• ABOUT THIS EXERCISE: Write the listing out once more, with every line exactly as it stands.

-*-*-

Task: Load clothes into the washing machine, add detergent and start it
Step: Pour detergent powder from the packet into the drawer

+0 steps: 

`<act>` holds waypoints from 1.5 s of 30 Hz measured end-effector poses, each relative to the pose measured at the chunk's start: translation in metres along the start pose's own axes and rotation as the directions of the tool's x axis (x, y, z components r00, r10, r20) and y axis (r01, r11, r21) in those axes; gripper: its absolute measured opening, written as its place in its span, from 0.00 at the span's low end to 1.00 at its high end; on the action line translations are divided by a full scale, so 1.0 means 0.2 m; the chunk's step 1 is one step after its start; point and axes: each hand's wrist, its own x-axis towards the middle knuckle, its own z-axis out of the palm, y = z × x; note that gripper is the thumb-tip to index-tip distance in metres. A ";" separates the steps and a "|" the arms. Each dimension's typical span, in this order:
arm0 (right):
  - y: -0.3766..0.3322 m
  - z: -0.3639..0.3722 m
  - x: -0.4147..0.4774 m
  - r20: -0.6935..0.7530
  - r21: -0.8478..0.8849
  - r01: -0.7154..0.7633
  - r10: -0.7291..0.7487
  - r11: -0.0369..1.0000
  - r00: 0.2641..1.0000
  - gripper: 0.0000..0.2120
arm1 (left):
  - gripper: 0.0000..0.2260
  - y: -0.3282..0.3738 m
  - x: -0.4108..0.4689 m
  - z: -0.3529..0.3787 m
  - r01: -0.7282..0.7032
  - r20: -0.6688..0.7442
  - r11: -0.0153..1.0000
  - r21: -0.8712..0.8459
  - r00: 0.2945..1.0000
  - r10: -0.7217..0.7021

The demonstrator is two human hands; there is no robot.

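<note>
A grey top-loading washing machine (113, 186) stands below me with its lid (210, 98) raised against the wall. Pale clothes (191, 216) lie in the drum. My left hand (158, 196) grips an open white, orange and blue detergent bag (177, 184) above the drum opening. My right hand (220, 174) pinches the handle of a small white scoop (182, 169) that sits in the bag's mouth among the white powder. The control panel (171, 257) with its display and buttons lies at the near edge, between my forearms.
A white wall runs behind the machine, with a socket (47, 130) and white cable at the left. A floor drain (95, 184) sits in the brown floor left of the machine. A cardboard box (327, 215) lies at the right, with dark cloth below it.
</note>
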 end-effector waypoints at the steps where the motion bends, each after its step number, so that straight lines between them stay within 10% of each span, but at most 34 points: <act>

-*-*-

• REPLY TO THE EXERCISE:
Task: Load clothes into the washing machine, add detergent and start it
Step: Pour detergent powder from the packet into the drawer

+0 steps: 

`<act>` holds waypoints from 1.5 s of 30 Hz measured end-effector poses, each relative to the pose measured at the chunk's start: translation in metres along the start pose's own axes and rotation as the directions of the tool's x axis (x, y, z components r00, r10, r20) and y axis (r01, r11, r21) in those axes; gripper: its absolute measured opening, written as its place in its span, from 0.00 at the span's low end to 1.00 at its high end; on the action line translations are divided by a full scale, so 1.0 means 0.2 m; the chunk's step 1 is one step after its start; point and axes: each hand's wrist, its own x-axis towards the middle knuckle, its own z-axis out of the palm, y = z × x; note that gripper is the thumb-tip to index-tip distance in metres. A ";" separates the steps and a "|" the arms. Each dimension's typical span, in this order:
arm0 (right):
  - y: -0.3766..0.3322 m
  - z: -0.3639..0.3722 m
  - x: -0.4147..0.4774 m
  - r20: -0.6935..0.7530
  - r21: -0.8478..0.8849
  - r01: -0.7154..0.7633
  - r10: -0.7291..0.7487
  - r11: -0.0369..1.0000
  - r00: 0.2641..1.0000
  - gripper: 0.0000..0.2120
arm1 (left):
  - gripper: 0.0000..0.2260
  - y: -0.3282..0.3738 m
  - x: -0.4108..0.4689 m
  - z: -0.3529..0.3787 m
  - r01: -0.7282..0.7032
  - r20: -0.6688..0.7442
  - r11: -0.0153..1.0000
  - r21: -0.8712..0.8459
  - r00: 0.2945..1.0000
  - r10: -0.7217..0.7021

The demonstrator is two human hands; there is no robot.

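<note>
A grey top-loading washing machine (113, 186) stands below me with its lid (210, 98) raised against the wall. Pale clothes (191, 216) lie in the drum. My left hand (158, 196) grips an open white, orange and blue detergent bag (177, 184) above the drum opening. My right hand (220, 174) pinches the handle of a small white scoop (182, 169) that sits in the bag's mouth among the white powder. The control panel (171, 257) with its display and buttons lies at the near edge, between my forearms.
A white wall runs behind the machine, with a socket (47, 130) and white cable at the left. A floor drain (95, 184) sits in the brown floor left of the machine. A cardboard box (327, 215) lies at the right, with dark cloth below it.
</note>
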 end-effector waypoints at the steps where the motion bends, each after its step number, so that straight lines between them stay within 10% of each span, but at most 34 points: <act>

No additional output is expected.